▼

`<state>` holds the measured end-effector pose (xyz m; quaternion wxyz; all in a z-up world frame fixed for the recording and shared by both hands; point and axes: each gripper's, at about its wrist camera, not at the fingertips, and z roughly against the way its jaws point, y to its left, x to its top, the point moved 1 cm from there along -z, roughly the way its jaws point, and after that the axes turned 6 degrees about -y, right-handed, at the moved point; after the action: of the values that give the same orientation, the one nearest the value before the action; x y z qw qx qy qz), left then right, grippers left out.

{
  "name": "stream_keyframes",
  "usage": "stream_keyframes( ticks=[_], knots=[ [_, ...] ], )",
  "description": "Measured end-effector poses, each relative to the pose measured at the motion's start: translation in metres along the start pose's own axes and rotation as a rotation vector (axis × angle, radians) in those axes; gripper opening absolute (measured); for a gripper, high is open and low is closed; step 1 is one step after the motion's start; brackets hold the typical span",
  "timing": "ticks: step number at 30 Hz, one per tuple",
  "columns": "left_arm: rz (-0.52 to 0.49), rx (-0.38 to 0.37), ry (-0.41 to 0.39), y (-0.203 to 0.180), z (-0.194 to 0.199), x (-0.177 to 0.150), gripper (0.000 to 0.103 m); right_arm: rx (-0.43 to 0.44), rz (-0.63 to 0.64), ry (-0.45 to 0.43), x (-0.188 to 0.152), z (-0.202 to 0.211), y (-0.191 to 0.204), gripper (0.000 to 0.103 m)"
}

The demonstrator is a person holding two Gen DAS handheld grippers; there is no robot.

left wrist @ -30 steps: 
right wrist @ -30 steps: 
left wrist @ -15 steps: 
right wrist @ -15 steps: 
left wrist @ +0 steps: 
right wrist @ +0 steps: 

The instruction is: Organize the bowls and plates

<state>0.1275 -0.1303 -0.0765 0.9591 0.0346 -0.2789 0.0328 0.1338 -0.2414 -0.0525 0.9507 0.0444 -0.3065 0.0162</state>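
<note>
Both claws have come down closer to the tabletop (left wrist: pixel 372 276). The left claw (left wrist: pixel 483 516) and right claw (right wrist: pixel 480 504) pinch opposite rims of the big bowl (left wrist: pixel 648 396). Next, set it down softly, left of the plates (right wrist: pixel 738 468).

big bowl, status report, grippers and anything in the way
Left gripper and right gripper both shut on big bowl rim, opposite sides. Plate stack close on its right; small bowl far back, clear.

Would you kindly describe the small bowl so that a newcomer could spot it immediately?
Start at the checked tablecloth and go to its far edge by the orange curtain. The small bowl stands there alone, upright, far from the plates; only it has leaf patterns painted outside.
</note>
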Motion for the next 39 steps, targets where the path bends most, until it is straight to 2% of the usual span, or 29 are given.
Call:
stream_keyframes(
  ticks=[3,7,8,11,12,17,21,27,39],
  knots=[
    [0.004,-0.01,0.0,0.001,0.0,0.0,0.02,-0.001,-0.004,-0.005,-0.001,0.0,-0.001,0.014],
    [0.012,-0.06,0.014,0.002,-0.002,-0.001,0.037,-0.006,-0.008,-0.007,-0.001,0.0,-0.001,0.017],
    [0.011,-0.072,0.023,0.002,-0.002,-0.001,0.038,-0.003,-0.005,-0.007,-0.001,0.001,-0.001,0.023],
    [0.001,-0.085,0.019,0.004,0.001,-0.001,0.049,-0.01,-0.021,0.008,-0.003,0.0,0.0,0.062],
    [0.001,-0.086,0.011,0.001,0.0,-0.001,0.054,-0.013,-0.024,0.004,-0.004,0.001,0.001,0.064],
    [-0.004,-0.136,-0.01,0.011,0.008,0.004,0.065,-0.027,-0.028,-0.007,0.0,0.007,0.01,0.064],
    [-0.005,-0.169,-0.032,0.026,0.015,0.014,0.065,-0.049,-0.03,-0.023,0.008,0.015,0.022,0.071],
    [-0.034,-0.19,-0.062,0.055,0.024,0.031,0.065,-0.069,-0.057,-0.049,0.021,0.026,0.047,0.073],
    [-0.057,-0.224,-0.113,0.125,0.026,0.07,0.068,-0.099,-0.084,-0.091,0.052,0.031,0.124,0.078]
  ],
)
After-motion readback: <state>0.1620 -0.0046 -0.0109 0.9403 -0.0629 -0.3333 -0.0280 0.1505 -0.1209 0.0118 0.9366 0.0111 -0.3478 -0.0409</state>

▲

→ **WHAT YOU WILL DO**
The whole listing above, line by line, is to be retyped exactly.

→ **SOLUTION**
`<state>` holds the measured end-effector pose (xyz m; quaternion wxyz; all in a z-up world frame fixed for the recording and shared by both hands; point and axes: each gripper's, at about its wrist camera, not at the fingertips, and z roughly against the way its jaws point, y to its left, x to its top, the point moved 1 cm from there along -z, roughly the way its jaws point, and after that the axes turned 6 degrees about -y, right-handed, at the moved point; after the action: of the values that give the same orientation, the one nearest the value before the action; x y z qw qx qy qz), left then right, grippers left out.

{
  "name": "stream_keyframes",
  "usage": "stream_keyframes( ticks=[_], knots=[ [_, ...] ], )",
  "description": "Measured end-effector poses, each relative to the pose measured at the motion's start: translation in metres along the start pose's own axes and rotation as a rotation vector (axis × angle, radians) in those axes; gripper opening absolute (measured); for a gripper, high is open and low is closed; step 1 is one step after the motion's start; brackets hold the typical span",
  "timing": "ticks: step number at 30 Hz, one per tuple",
  "columns": "left_arm: rz (-0.52 to 0.49), rx (-0.38 to 0.37), ry (-0.41 to 0.39), y (-0.203 to 0.180), z (-0.194 to 0.199), x (-0.177 to 0.150), gripper (0.000 to 0.103 m); right_arm: rx (-0.43 to 0.44), rz (-0.63 to 0.64), ry (-0.45 to 0.43), x (-0.188 to 0.152), z (-0.202 to 0.211), y (-0.191 to 0.204), gripper (0.000 to 0.103 m)"
}

The demonstrator is a person holding two Gen DAS handheld grippers; there is no robot.

left wrist @ -30 steps: 
right wrist @ -30 steps: 
left wrist @ -15 steps: 
right wrist @ -15 steps: 
left wrist @ +0 steps: 
right wrist @ +0 steps: 

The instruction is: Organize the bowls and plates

<state>0.1275 -0.1303 -0.0765 0.9591 0.0346 -0.2789 0.0328 0.1338 -0.2414 -0.0525 0.9507 0.0444 -0.3065 0.0162</state>
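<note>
Both claws have come down closer to the tabletop (left wrist: pixel 372 276). The left claw (left wrist: pixel 483 516) and right claw (right wrist: pixel 480 504) pinch opposite rims of the big bowl (left wrist: pixel 648 396). Next, set it down softly, left of the plates (right wrist: pixel 738 468).

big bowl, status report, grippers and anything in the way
Left gripper and right gripper both shut on big bowl rim, opposite sides. Plate stack close on its right; small bowl far back, clear.

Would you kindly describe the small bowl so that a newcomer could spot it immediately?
Start at the checked tablecloth and go to its far edge by the orange curtain. The small bowl stands there alone, upright, far from the plates; only it has leaf patterns painted outside.
</note>
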Motion for the next 39 steps, targets where the path bends most, until it is straight to 2% of the usual span, or 29 are given.
Call:
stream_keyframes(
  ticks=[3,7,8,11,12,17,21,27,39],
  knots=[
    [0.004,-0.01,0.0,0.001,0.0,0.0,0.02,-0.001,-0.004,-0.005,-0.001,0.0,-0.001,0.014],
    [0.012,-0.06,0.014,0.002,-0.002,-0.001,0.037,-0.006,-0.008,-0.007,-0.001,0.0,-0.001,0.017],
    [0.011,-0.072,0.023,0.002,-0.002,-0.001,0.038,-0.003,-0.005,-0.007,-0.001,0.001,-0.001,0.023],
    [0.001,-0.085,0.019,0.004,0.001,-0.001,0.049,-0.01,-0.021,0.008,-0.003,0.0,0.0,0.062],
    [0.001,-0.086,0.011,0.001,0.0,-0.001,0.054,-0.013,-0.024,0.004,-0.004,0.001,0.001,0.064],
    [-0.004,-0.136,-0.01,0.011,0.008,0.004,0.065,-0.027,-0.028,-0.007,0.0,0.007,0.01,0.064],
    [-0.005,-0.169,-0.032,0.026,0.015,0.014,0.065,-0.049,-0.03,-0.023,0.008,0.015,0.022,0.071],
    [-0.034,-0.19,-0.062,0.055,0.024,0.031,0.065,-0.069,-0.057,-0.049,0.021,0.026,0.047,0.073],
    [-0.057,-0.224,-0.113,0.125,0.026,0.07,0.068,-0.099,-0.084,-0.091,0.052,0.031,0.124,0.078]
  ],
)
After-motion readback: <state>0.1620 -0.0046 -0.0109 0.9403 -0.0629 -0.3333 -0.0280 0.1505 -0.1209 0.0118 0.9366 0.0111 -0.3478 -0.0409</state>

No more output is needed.